Most able-bodied prisoners at federal facilities are required to work, for example, and at least 37 states permit contracting prisoners out to private companies. Almost 900,000 inmates work in prisons, many paid just a few cents an hour. The states that choose to not pay incarcerated people at all are all in the South: Alabama, Arkansas, Georgia and Texas.

“Meanwhile, companies profit from that unpaid labor,” writes Rebekah Barber, a researcher with the Institute for Southern Studies. “Little Sis, a government watchdog group, reported earlier this year that while most Texas inmates work without pay, Texas Correctional Industries – a for-profit corporation operated by the Texas Department of Criminal Justice – generated nearly $89 million in profits in fiscal year 2014. Among the companies that benefit from prison labor are McDonalds, Wal-Mart and Whole Foods.”
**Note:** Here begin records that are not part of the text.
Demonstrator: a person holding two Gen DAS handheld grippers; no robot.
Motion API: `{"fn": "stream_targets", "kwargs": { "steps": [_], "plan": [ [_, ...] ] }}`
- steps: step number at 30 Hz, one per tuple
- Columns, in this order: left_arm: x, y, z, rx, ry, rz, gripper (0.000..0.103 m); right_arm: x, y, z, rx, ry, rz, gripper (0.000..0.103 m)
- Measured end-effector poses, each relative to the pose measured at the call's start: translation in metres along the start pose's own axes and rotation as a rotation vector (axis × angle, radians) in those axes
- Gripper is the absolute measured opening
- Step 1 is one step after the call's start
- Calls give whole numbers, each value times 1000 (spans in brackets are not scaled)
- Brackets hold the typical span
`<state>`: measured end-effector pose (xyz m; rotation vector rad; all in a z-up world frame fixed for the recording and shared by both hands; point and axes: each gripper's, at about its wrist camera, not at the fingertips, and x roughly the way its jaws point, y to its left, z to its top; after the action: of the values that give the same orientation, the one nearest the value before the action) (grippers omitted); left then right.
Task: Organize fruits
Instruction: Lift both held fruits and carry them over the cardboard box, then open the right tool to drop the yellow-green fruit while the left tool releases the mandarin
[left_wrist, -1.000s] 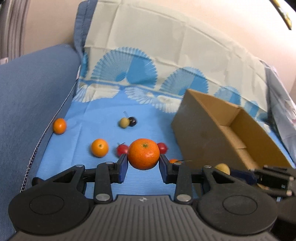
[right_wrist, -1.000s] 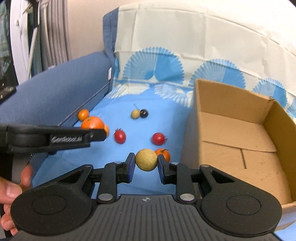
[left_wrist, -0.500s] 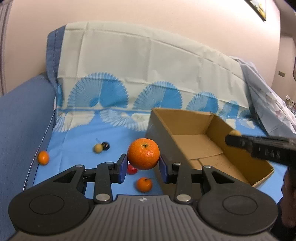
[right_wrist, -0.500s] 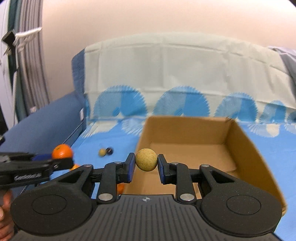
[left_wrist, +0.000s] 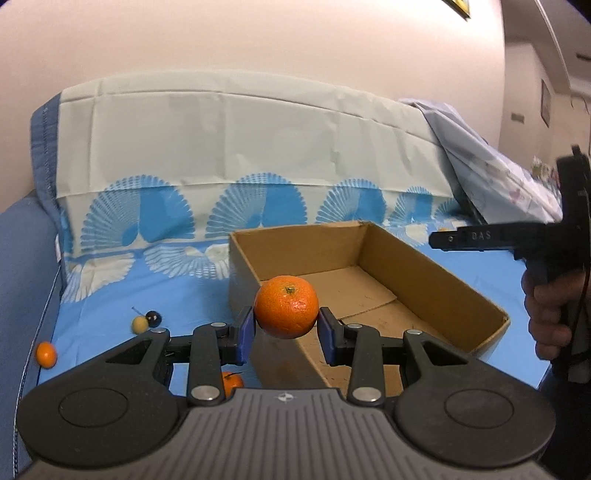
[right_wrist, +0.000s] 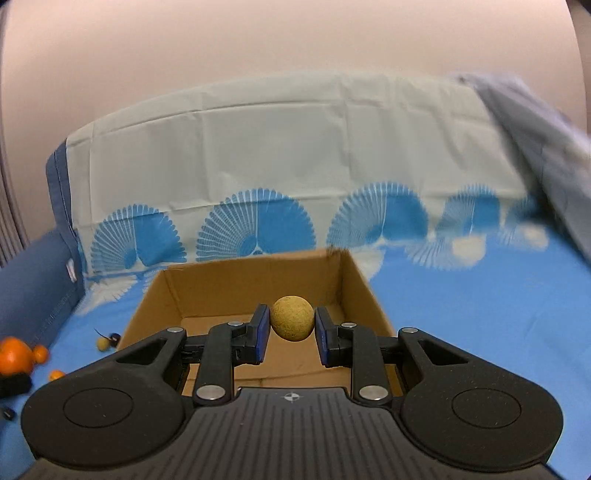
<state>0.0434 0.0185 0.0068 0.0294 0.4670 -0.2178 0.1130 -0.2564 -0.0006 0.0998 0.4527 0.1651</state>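
Note:
My left gripper (left_wrist: 286, 328) is shut on a large orange (left_wrist: 286, 307), held above the near left corner of an open cardboard box (left_wrist: 436, 284). My right gripper (right_wrist: 291, 330) is shut on a small yellow-tan round fruit (right_wrist: 293, 322), held over the near part of the same box (right_wrist: 360, 291), whose bare floor shows. On the blue cloth left of the box lie a tan ball and a black ball (left_wrist: 146, 322), a small orange (left_wrist: 46, 354) and another small orange (left_wrist: 232, 382) partly hidden under my left gripper.
The right gripper's body and the hand holding it (left_wrist: 546, 295) show at the right edge of the left wrist view. A dark blue sofa arm (left_wrist: 22, 277) bounds the cloth on the left. A white-and-blue fan-patterned backrest (right_wrist: 295, 155) rises behind the box.
Both grippers have risen and swung right from the loose fruits toward the box, still holding their fruits. The box now lies straight ahead of the right gripper.

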Motion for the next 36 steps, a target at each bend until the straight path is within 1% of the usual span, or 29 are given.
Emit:
{"fn": "stream_targets", "kwargs": {
  "steps": [2,4,7,11,13,15,19,25,29,36],
  "plan": [
    [4,-9,-3,22,-1,-11,40,3,-2,-4,-13,17,-11,27],
    [9,-16,-5,34,0,-22,40,1,-4,-5,-34,12,-21,27],
    [14,-24,-8,33,-6,-42,40,-6,-13,-4,-32,2,-31,27],
    [16,-38,-14,37,-36,-79,40,-11,-28,-5,-19,-12,-56,27],
    [17,-44,-15,43,-50,-98,40,-12,-36,-7,-12,-4,-75,27],
    [20,-47,-15,47,-53,-111,40,-13,-38,-8,-33,-13,-93,27],
    [27,-46,-16,36,-41,-113,40,-13,-42,-11,-70,-15,-111,27],
    [36,-42,-14,-8,-36,-110,40,-12,-46,-13,-100,-12,-134,27],
    [39,-45,-12,-10,-37,-119,40,-10,-45,-13,-102,-14,-143,27],
    [42,-48,-13,-8,-34,-127,40,-6,-39,-13,-113,-12,-134,27]
  ]
}}
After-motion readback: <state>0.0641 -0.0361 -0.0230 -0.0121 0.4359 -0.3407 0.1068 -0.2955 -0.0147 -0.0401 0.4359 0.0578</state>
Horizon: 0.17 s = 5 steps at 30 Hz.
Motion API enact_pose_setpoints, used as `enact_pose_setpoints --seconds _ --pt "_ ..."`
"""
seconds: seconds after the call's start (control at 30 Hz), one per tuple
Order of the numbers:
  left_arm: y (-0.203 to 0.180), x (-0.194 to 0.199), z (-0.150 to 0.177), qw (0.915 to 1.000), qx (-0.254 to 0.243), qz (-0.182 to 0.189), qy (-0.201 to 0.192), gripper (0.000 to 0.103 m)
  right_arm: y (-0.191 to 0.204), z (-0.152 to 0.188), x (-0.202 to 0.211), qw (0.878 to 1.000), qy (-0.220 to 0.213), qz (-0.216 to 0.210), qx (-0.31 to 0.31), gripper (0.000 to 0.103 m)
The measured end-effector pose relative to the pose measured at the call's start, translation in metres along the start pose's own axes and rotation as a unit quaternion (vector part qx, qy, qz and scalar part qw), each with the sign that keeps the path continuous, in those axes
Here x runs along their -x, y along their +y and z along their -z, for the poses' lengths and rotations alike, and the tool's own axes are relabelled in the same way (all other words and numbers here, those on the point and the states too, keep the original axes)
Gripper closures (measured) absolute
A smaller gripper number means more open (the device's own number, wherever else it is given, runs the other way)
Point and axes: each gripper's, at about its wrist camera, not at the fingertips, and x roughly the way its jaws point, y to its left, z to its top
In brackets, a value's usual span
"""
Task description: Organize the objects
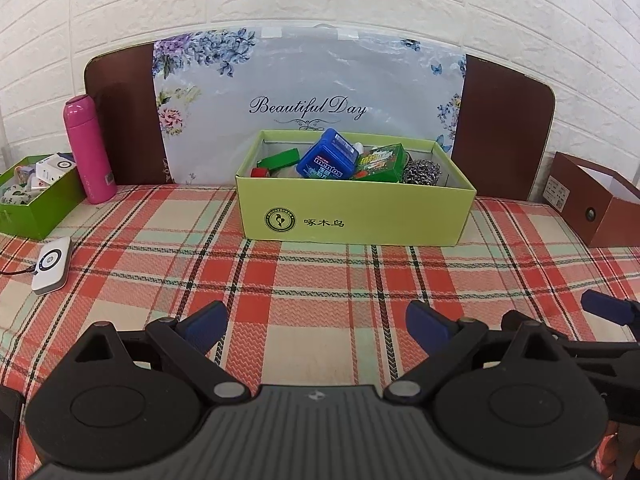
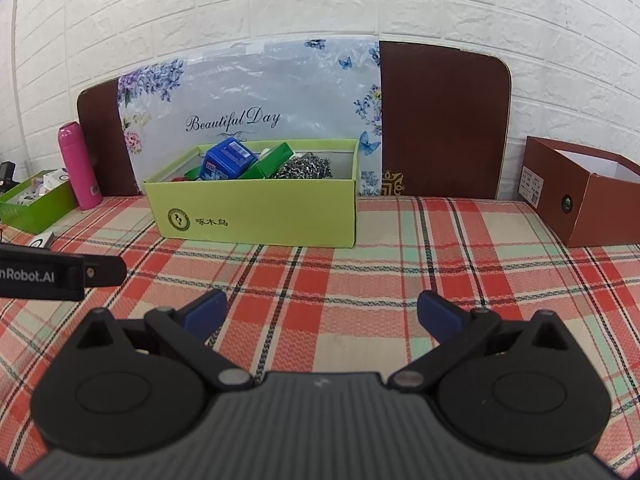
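A light green box (image 1: 356, 216) stands at the back middle of the plaid table, also in the right wrist view (image 2: 256, 220). It holds a blue Mentos tub (image 1: 328, 156), a green carton (image 1: 380, 162), a steel scourer (image 1: 422, 172), a green block (image 1: 280, 159) and a red item. My left gripper (image 1: 316, 326) is open and empty, low over the cloth in front of the box. My right gripper (image 2: 322, 314) is open and empty, to the right of the left one.
A pink flask (image 1: 88, 152) and a dark green box (image 1: 36, 204) of small items stand at the left. A white device (image 1: 52, 266) with a cable lies at the left. A brown box (image 2: 584, 196) stands at the right. A floral board leans on the wall.
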Motion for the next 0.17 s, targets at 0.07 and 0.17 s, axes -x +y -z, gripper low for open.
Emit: enact_pose_setpoints --seconds 0.07,0.17 --pt "0.001 -0.0004 0.0001 1.0 0.001 -0.002 0.001 0.004 0.0012 0.0004 -0.0002 1.0 0.0 0.0 0.002 0.0" --pt "0.0009 0.0005 0.0009 1.0 0.0 -0.001 0.0 0.004 0.0012 0.0006 -0.0005 1.0 0.001 0.0 0.001 0.0"
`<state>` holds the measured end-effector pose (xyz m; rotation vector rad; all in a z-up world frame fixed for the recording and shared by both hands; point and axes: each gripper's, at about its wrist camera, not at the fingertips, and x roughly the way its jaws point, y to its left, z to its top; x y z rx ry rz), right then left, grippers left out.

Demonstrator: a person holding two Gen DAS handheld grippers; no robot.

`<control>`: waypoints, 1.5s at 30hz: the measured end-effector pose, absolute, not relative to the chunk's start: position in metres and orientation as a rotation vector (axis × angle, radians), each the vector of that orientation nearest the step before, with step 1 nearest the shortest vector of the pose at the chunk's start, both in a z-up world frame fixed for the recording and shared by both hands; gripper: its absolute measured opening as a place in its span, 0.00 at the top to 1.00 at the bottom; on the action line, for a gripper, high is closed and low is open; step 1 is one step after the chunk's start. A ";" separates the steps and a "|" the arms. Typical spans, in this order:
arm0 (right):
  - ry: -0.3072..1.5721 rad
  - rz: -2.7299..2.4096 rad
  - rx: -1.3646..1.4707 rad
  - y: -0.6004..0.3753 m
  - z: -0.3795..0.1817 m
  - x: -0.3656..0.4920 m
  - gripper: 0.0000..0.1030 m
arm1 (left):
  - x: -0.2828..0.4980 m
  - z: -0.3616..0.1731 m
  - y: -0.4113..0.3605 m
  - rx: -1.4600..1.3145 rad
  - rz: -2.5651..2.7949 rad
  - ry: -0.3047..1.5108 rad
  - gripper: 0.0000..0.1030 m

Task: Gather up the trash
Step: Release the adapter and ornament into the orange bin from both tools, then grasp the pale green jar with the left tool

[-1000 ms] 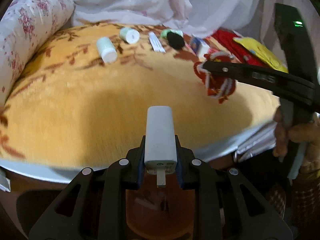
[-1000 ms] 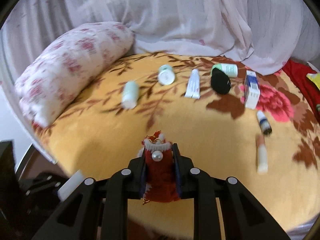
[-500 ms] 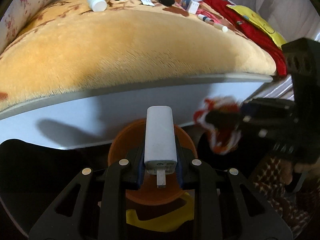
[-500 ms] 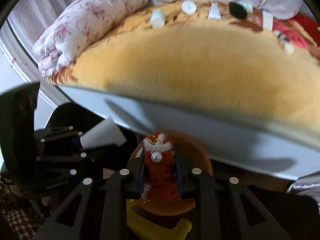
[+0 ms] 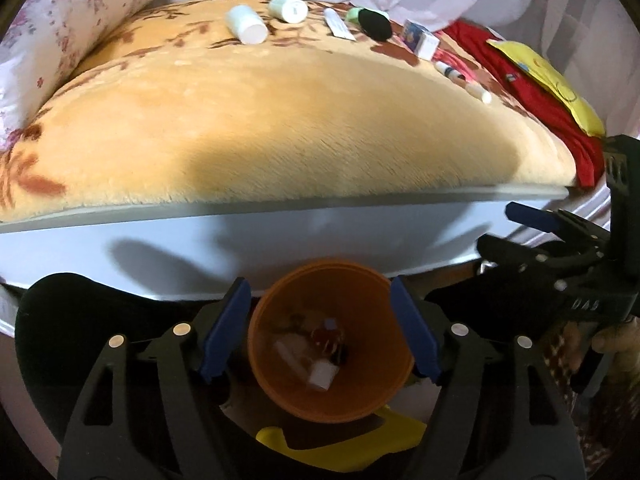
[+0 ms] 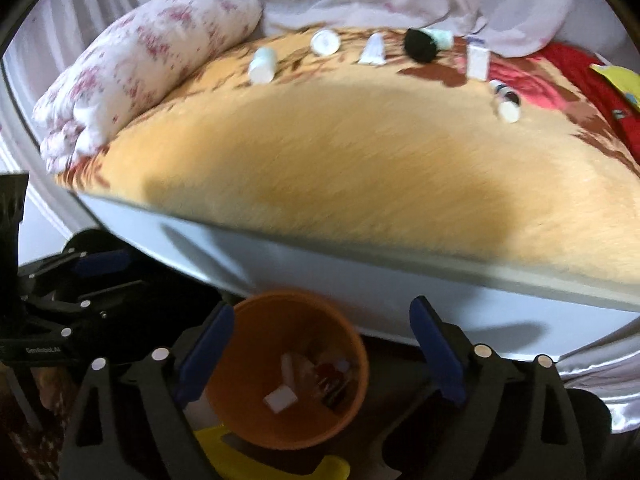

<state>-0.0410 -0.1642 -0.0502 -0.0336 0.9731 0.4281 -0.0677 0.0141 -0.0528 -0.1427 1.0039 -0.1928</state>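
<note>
An orange bin (image 5: 272,368) stands on the floor against the bed's side. My left gripper (image 5: 318,286) hangs right over it, jaws opening, nothing between them. A white rectangular block (image 5: 322,374) and a red-and-white knitted piece (image 5: 328,338) lie inside the bin among other scraps. My right gripper (image 6: 322,306) is also above the bin (image 6: 240,400), jaws opening and empty; the white block (image 6: 280,400) and the red piece (image 6: 330,376) show below it. Each gripper appears at the edge of the other's view: the right gripper (image 5: 508,232) and the left gripper (image 6: 120,274).
On the orange floral blanket (image 5: 280,120) at the far side lie two white bottles (image 5: 246,24), a tube (image 5: 338,28), a black lump (image 5: 374,24), a small box (image 5: 420,38) and small vials (image 5: 452,72). A floral pillow (image 6: 140,80) lies left. Something yellow (image 5: 340,444) sits by the bin's base.
Both grippers came down from over the bed to the bin. The left let go of the white block and the right let go of the red knitted piece; both now lie in the bin.
</note>
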 end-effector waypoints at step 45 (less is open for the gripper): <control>0.768 0.225 0.027 -0.237 -0.021 0.029 0.13 | 0.186 -0.004 0.058 -0.229 0.074 0.829 0.57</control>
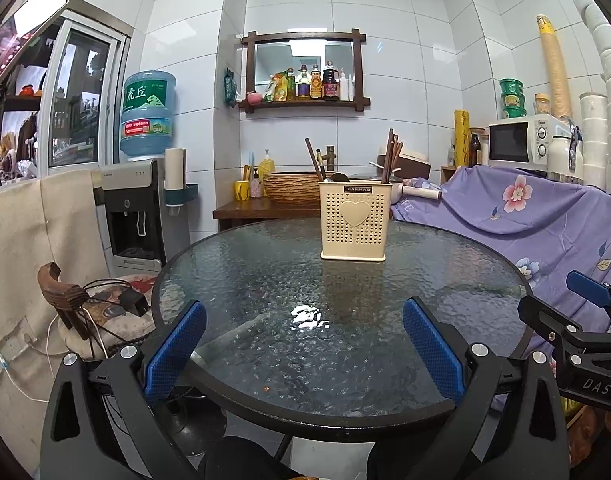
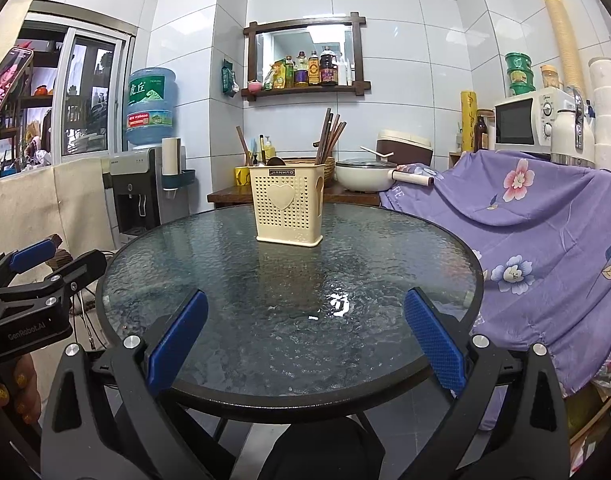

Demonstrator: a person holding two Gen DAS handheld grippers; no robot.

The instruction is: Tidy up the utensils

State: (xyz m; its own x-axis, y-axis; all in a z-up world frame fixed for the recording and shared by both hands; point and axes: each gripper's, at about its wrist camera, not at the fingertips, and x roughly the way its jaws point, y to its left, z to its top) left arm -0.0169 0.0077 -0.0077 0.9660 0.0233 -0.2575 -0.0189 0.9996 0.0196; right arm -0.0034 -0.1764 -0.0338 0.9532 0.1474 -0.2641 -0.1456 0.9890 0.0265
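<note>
The left gripper is seen spread wide, its blue-padded fingers held apart above the near edge of the round glass desk, and nothing is held between them. The right gripper is likewise spread wide and nothing is gripped; its blue pads are poised over the near rim of the same desk. Each gripper is caught at the margin of the other's view: the right one at the right edge of the left wrist view, the left one at the left edge of the right wrist view, so they are held side by side and apart.

Well ahead of both grippers, the cream utensil holder is stood upright on the far part of the desk, perforated on its walls and marked with a raised heart on the front. Dark chopsticks are stuck up from its right compartment, tilted slightly, and a few dark utensil handles are seen rising from its left side.

Behind the desk, a wooden side table is found bearing a woven basket and a white pot. A purple floral cloth is draped to the right, with a microwave above it. A water dispenser topped by a blue bottle is placed at the left, and a wall shelf of bottles is hung on the tiles.
</note>
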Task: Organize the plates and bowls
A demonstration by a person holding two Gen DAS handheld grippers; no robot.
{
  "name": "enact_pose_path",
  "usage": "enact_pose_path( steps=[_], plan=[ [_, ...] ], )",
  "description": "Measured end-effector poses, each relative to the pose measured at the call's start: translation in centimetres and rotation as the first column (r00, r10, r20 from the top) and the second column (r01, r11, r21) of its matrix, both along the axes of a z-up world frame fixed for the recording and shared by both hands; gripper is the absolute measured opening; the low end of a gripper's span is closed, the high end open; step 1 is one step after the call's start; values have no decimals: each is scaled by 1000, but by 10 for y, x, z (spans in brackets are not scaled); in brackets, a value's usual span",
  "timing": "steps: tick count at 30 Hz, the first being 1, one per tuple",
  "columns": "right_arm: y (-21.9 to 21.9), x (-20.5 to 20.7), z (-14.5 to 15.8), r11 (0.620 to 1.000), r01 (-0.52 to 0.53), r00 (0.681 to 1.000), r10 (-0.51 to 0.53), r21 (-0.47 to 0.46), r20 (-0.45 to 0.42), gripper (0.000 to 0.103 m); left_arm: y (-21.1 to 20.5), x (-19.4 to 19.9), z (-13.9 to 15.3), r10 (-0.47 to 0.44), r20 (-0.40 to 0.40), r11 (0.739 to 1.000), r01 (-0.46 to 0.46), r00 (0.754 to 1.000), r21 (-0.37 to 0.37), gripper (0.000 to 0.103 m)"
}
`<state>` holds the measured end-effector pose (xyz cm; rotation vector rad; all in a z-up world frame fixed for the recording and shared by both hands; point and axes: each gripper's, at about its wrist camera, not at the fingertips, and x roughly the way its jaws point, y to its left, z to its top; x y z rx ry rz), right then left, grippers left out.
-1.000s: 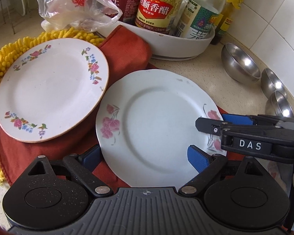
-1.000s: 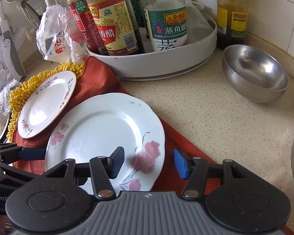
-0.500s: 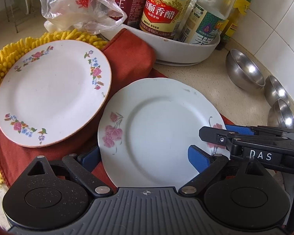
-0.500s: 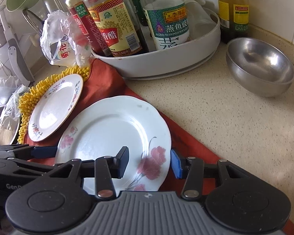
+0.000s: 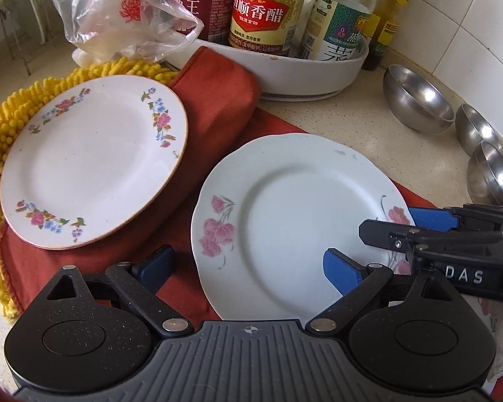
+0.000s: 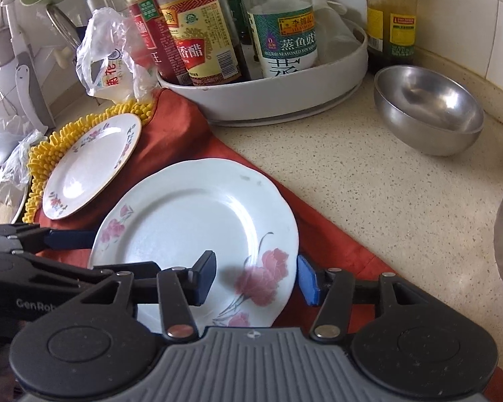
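Observation:
A white plate with pink flowers [image 5: 295, 221] [image 6: 198, 227] lies on a red cloth [image 5: 218, 114]. My left gripper [image 5: 248, 268] is open, its fingers straddling the plate's near-left edge. My right gripper [image 6: 256, 279] is open, its fingers either side of the plate's near-right rim. A smaller plate with a coloured flower border [image 5: 94, 160] [image 6: 90, 164] rests to the left on a yellow chenille mat [image 5: 3, 127]. Three steel bowls [image 5: 419, 100] [image 6: 429, 107] stand along the tiled wall at right.
A white tray [image 5: 305, 70] of sauce bottles [image 6: 201, 33] stands behind the plates. A clear plastic bag [image 5: 124, 16] lies at back left. A yellow-labelled bottle [image 6: 390, 16] stands in the corner. Speckled counter [image 6: 369, 174] lies between plate and bowls.
Both grippers have drawn back and up a little. The right gripper's jaws have narrowed around the plate's rim. The plates and bowls have not moved.

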<state>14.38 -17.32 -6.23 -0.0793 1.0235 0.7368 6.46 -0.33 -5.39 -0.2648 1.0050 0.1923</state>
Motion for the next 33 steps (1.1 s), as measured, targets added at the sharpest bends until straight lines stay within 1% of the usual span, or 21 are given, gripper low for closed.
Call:
enact_pose_path(
  steps=[3,5,7,12,16,24,33],
  plan=[
    [0,0,1,1000,10,1000,-10,-6,4,47,-2,1,1,-4,4,1000,4,1000,9,94],
    [0,1,1,1000,16,1000,-16,-7,-1,45,-5,2,2,-27,12,1000,27,1000,1,88],
    [-1,2,1,1000,27,1000,-27,-5,-12,43,-7,3,3,-24,5,1000,23,1000,15,88],
    [-1,-1,2,999,45,999,-45,-3,-27,43,-5,4,5,-13,0,1000,13,1000,12,88],
    [-1,-4,4,998,56,998,-55,15,-40,43,-3,2,11,-1,12,1000,0,1000,23,88],
    [-1,-8,21,997,71,997,-71,42,-12,43,1,-3,26,-3,55,999,1,998,32,88],
    [-13,-12,38,991,121,993,-121,66,6,43,-8,-2,43,-42,97,998,37,994,55,88]
  ],
)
There are other issues: Inmates are protesting harsh parole systems and three-strike laws, medical neglect and overcrowding, and the practice of removing mental-health patients from treatment programs to the general population units for discipline.

The current strike isn’t the first such effort. Prison protests have been on the rise in recent years, following a 2010 strike during which thousands of Georgia prisoners refused to work, an action that was followed by others in Illinois, North Carolina, Virginia and Washington. In 2013, California prisoners coordinated a hunger strike against the use of solitary confinement that at its peak involved 30,000 prisoners. And this year, prisoners rioted at Holman prison in Alabama – one of the facilities most actively involved in the current job action – and inmates went on strike at five Texas facilities. In Alabama, prison guards also refused to work.

“The officers really understand [the prisoners’] reasoning even if they don’t agree with all of it and are just at the point where they don’t feel safe,” Glasgow said. “When you have people who are inside, locked up, who have overcome all these obstacles and barriers and have organized in 24 states, 40 to 50 prisons, that means all of us out here need to start stepping up.”

The risks – plus the exploitation at the root of the desperation – are extensive and growing.